I raced to the changing rooms filled with an exhausting sensation; I think I recognised it as rejection. But I hadn't felt it so subtly before and it stung and itched. I was eager to get rid of it by the sound of a thudding bass against my eardrums. I skipped from the changing rooms to the car park after getting dressed in a hurry. I skidded past the buildings and saw my car not far away but something in my peripheral vision and stopped suddenly. I turned to him and he was sitting with his hood up covering his hair and eyes and his long legs were stretched out in front of him and his right foot was tapping very quickly in time to a beat. I strolled up slowly to him and sat next to him.
"Congrats on making the team?" I offered, keeping my eyes forward – realising why Coach Clapp had preferred talking to us this way. It was easier, like you were talking to a brick wall or something. And I forgot that I wasn't.

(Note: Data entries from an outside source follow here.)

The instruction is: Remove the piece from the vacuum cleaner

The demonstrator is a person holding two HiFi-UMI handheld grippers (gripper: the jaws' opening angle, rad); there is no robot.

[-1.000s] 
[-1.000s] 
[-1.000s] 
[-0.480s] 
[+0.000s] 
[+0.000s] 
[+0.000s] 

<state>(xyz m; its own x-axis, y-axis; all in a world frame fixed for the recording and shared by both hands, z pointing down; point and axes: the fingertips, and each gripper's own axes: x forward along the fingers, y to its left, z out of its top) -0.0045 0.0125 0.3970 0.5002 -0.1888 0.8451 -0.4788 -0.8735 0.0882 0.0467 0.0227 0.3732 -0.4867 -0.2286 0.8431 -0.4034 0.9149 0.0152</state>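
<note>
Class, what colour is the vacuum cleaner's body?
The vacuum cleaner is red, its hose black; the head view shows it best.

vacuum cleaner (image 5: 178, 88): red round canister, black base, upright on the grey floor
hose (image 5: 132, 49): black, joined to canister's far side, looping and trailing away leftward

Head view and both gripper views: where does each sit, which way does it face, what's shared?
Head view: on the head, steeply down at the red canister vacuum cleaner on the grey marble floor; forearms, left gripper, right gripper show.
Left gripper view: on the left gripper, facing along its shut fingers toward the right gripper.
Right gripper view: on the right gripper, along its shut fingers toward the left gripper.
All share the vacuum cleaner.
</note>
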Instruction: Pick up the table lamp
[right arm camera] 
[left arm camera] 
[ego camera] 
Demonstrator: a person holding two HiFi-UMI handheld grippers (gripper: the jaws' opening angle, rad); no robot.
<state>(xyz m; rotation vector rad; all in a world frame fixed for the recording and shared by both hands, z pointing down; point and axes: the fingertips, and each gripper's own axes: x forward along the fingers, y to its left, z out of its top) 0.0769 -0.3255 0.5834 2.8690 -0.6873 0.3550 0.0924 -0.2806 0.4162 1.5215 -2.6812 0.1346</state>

"Look, I'm just going to pretend you don't exist. That sound okay?" He said harshly staring deep into my eyes but with anger but I could sense that it wasn't fully true. There was doubt in his eyes that nobody could miss.
"Whatever" I mumbled getting up from my spot and walking over to my truck. I pushed myself in and forced the car to a spitting start and went as fast as I could away from the school. As soon as I was far enough away my eyes exploded in a watery mess and I couldn't control it. I had to pull over. I sat there clutching at my eyes and my chest wishing for some relief from the emotions that poured through me, relief that I just couldn't find.